For four decades, Israel has been a world leader in the development of drones, mainly due to the success of IAI / Malat, which began producing unmanned vehicles in the 1974 year. Israeli drones have flown more than 1,1 a million hours in more than 50 countries. According to the Stockholm World Research Institute, Israel is responsible for the 41% of drones sold worldwide in the first decade of our century.

The first of the two experimental devices IAI Super Heron HF (HeavyFuel - heavy fuel) (registration 4X-UMF) made its first flight in October 2013 of the year. The container under the right wing accommodates an automatic take-off and landing system

IAI Super Heron first appeared in public at the Singapore 2014 Air Show in February with a full complement of equipment, including the Elta Mosp 3000-HD optical electronic station and a synthetic aperture radar / selection of EL / M-2055D ground moving targets

Although IAI Heron TP made its first flight around 2004 and was actively exploited since 2009, the first Israeli Air Force received it officially in December 2010

In the photo, Elbit Hermes 900, which made its first flight over the Golan Heights in 2009, seems to be aimed at conquering the market for one-ton reconnaissance drones. He has already been selected by the Israeli army and four overseas customers.

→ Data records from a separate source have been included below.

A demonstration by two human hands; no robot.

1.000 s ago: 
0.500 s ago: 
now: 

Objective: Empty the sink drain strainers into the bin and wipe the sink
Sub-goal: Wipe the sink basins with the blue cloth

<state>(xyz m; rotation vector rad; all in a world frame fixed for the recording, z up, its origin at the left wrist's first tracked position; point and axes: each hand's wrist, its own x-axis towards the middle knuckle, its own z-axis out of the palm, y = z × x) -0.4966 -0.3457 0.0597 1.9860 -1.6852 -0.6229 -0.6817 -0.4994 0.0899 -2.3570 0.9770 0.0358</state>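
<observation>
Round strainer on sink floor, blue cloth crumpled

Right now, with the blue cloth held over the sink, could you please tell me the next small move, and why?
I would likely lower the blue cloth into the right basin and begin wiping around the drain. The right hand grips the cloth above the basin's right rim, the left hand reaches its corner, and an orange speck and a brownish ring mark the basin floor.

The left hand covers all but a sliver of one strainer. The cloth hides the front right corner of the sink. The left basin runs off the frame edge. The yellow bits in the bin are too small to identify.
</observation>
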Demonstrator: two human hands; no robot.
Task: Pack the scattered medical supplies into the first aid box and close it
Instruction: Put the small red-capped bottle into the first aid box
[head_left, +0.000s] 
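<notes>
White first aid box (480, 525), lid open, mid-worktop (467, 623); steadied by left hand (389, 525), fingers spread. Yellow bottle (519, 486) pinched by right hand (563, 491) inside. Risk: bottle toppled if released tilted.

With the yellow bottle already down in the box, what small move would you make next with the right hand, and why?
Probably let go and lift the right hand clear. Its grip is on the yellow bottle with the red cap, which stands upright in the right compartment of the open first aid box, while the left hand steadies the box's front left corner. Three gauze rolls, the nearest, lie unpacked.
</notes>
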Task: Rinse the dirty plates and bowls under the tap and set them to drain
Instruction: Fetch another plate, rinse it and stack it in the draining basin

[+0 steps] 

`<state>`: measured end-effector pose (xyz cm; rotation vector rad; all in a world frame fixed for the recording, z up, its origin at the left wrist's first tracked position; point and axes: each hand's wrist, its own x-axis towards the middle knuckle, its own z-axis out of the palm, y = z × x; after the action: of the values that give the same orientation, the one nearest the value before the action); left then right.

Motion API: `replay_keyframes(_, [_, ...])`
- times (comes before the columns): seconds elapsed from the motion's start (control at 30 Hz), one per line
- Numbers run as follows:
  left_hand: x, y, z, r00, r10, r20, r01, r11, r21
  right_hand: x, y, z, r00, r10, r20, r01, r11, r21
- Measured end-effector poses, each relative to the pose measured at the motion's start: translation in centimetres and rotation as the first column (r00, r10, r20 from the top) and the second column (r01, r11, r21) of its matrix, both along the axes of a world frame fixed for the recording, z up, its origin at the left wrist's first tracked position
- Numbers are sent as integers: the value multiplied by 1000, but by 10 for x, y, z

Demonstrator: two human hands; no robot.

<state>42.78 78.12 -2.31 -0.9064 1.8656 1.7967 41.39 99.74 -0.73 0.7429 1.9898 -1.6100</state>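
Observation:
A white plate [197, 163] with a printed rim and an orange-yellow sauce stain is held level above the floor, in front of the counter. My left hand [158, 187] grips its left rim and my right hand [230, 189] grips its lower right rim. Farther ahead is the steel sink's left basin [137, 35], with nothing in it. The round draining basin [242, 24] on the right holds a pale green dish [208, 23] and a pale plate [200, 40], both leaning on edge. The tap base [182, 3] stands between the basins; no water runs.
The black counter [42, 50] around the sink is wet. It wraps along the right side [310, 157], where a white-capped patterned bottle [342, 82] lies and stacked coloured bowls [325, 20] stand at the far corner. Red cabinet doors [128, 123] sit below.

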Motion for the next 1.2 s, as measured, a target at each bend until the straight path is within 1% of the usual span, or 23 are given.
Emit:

As this photo of Hermes 900 with the Selex Gabbiano marine radar shows, Elbit has the ability to upgrade its device to the requirements of the customer.

One of the most successful tactical drones was the Aeronautics Aerostar drone weighing 220 kg, which was introduced in the 2001 year and has now been ordered by 15 countries

1250-kg Heron I (local name Shoval) first flew in 1994 year. Heron is operated in a 21 country, four of which used it in Afghanistan. The Heron family has flown a total of over 250 000 flight hours.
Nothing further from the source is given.